SABDA, Minggu Prapaskah III, 19-3-17, AIR KEHIDUPAN

BACAAN

 Kel 17:3-7 – “Berikanlah air kepada kami, supaya kami dapat minum”
Rom 5:1-2.5-8 – “Kasih Allah telah dicurahkan di dalam hati kita oleh Roh Kudus yang telah dikaruniakan kepada kita”
Yoh 4:5-42 – “Baranngsiapa minum air yang akan Kuberikan kepadanya, ia tidak akan haus untuk selama-lamanya”

RENUNGAN

  1. Orang-orang Yahudi memandang rendah orang-orang Samaria, karena mereka mencemarkan Sabda Allah yang disampaikan oleh para nabi. Berbicara dengan orang Samaria dianggap telah merendahkan martabat orang Yahudi.
  2. Wanita Samaria sebagai orang yang terbuang dari masyarakatnya, karena kehidupannya yang gelap. Ia mencari air di sumur Yakob pada siang hari untuk menghindari caci maki, tertawaan, gosip oleh perempuan-perempuan sekampungnya. Yesus bersikap lain. Ia tidak mengolok-olok, tidak mengadili, tetapi menerima sepenuhnya dan berbicara kepada perempuan Samaria dengan hormat.
  3. Perjumpaan dan percakapannya dengan Yesus, telah mengubah pandangannya terhadap Yesus.
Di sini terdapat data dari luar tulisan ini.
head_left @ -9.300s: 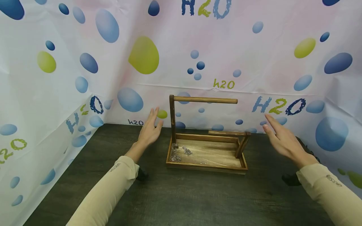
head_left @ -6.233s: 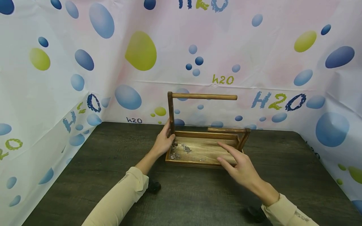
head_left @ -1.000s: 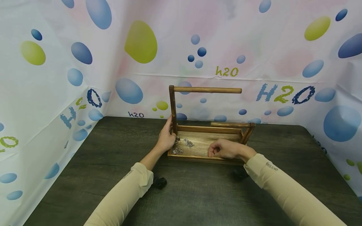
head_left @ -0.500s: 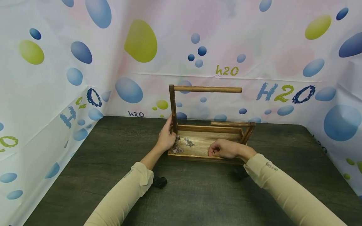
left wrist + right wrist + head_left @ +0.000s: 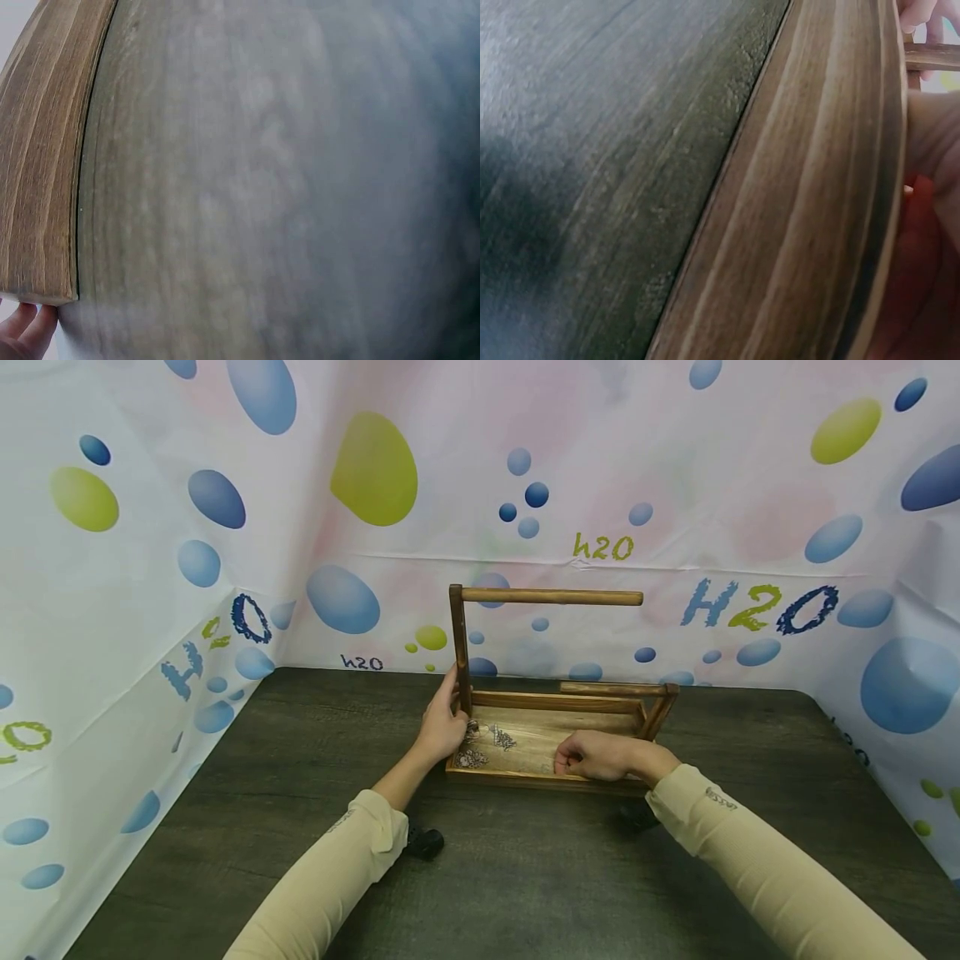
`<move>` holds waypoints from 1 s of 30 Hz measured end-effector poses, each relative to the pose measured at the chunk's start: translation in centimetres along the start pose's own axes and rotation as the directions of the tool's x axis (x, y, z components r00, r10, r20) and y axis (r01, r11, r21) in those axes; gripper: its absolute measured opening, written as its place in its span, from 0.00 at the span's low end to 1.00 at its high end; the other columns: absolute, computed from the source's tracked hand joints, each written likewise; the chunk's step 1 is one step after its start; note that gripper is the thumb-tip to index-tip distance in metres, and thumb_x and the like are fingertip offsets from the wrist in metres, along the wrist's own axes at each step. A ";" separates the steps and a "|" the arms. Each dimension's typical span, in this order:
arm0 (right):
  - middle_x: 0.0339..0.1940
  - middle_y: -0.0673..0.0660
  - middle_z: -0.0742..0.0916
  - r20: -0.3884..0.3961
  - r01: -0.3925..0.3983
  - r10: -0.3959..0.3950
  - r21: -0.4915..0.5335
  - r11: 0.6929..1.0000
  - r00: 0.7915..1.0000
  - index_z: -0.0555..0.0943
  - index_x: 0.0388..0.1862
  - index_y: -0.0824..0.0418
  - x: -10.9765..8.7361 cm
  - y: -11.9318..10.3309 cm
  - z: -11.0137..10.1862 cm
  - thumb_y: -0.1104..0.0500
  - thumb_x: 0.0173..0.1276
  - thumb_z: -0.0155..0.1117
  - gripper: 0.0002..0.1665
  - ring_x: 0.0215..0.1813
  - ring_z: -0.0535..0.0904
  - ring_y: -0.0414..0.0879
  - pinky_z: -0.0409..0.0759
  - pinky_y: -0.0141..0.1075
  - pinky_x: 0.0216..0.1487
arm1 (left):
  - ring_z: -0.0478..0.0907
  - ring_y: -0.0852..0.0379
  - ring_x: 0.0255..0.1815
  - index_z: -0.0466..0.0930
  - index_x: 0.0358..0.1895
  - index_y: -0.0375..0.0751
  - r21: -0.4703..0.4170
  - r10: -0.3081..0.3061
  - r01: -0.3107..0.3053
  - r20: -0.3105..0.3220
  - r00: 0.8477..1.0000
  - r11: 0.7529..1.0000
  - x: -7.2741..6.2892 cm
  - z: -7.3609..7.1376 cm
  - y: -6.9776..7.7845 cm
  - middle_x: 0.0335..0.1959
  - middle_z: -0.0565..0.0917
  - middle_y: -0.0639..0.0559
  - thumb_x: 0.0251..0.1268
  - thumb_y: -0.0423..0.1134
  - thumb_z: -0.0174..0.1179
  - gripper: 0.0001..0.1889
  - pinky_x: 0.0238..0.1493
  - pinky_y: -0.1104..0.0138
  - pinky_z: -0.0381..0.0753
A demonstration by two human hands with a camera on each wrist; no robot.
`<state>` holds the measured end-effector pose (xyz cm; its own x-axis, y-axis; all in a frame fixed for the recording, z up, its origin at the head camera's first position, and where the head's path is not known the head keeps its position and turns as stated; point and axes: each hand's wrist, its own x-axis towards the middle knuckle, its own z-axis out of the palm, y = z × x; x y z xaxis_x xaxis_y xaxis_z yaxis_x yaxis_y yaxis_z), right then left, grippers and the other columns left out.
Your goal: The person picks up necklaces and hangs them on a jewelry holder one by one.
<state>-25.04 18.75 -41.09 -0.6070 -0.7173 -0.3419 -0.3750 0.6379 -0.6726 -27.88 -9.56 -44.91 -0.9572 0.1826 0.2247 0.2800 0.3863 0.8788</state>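
**Right hand (image 5: 596, 754) dipped into wooden tray (image 5: 532, 777), left hand (image 5: 441, 728) braced at its end**

With twelve o'clock taken as the far side, the tray is seen at five o'clock from the middle of the head view, set flat on the dark table (image 5: 480, 877). Its nine o'clock end is gripped by the left hand, thumb turned to the inside and fingers outside, beside the base of the tall post (image 5: 459, 643). The right hand is bent inward near five o'clock, its curled fingertips lowered inside the front wall; whether anything is pinched there cannot be told.

Small silvery pieces are gathered towards the tray's left: one heap (image 5: 471, 760) at eight o'clock, another cluster (image 5: 502, 737) nearer the middle at nine. By their look, they are judged light, hard and slick, with thin strands easily tangled. They are best pinched at a loose outer edge, between thumb and forefinger pads, and lifted gently.

The wood is judged stiff and fairly light, so the tray could be slid by a careless push; it is best steadied by its end wall. The long bar (image 5: 555, 597) is supported at nine o'clock only and is better left unpulled.
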 end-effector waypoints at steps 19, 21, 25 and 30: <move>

Dari sikap curiga menjadi penuh perhatian dan ia melihat Yesus sebagai nabi (ay 19) dan bahkan Mesias (ay  25-26). Untuk pertama kalinya, seorang wanita asing, dianggap sebagai pelacur, mendapat pewahyuan tentang Mesias. Hanya orang-orang seperti dialah yang memerlukan keselamatan: “Bukan orang sehat yang memerlukan tabib, tetapi orang sakit” (Mat 9:12 par).
  4. Kepada perempuan itu, Yesus berbicara tentang air hidup. Air hidup adalah Roh Allah yang akan diterima oleh mereka yang percaya kepadaNya (Yoh 7:38-39). Roh Kudus itulah yang memuaskan dahaga akan Allah, yang terus menerus memancar sampai kepada hidup yang kekal. Perempuan yang dianggap sebagai pendosa tersebut telah menerima air hidup.
  5. Kepada perempuan itu Yesus juga mengatakan: “Bahwa  kamu akan menyembah Bapa bukan di gunung ini (maksudnya gunung Gerizim) dan bukan juga di Yerusalem” (ay 21), melainkan dalam diri Yesus. Menyembah Allah tidak lagi terikat pada tempat, melainkan terikat pada pribadi Yesus.
  6. Ternyata kehidupan yang tidak ideal, sebagai pendosa, najis, penyembah berhala tidak menghalangi untuk bertemu dengan Yesus. Juga tidak menjadi halangan untuk mengajak orang-orang sekotanya berbagi kekayaan rohani yang baru. Perempuan Samaria tersebut  dari hidup yang mengasingkan diri karena dosa-dosanya, sekarang mewartakan Kabar Gembira Kristus kepada orang lain dengan sukacita. Yesus bukan tokoh yang mengadili. Ia datang untuk memperkaya kehidupan batin, sehingga orang mengenal Tuhan sebagai Bapa.
  7. Karena kesaksian wanita itu, banyak orang Samaria datang kepada Yesus. Mereka berubah sikap dari sekedar ingin tahu, menjadi tulus dan ramah kepada Yesus, bahkan minta agar Ia tinggal bersama mereka. Dan mereka percaya kepada Yesus. Mereka berkata kepada perempuan itu: “Kami percaya, tetapi bukan lagi karena  apa yang kaukatakan, sebab kami sendiri telah mendengar Dia dan kami tahu, bahwa Dialah benar-benar Juruselamat dunia” (ay 42).
  8. Apakah iman kita bergerak maju seperti iman wanita Samaria atau masih seperti sikap orang-orang Yahudi?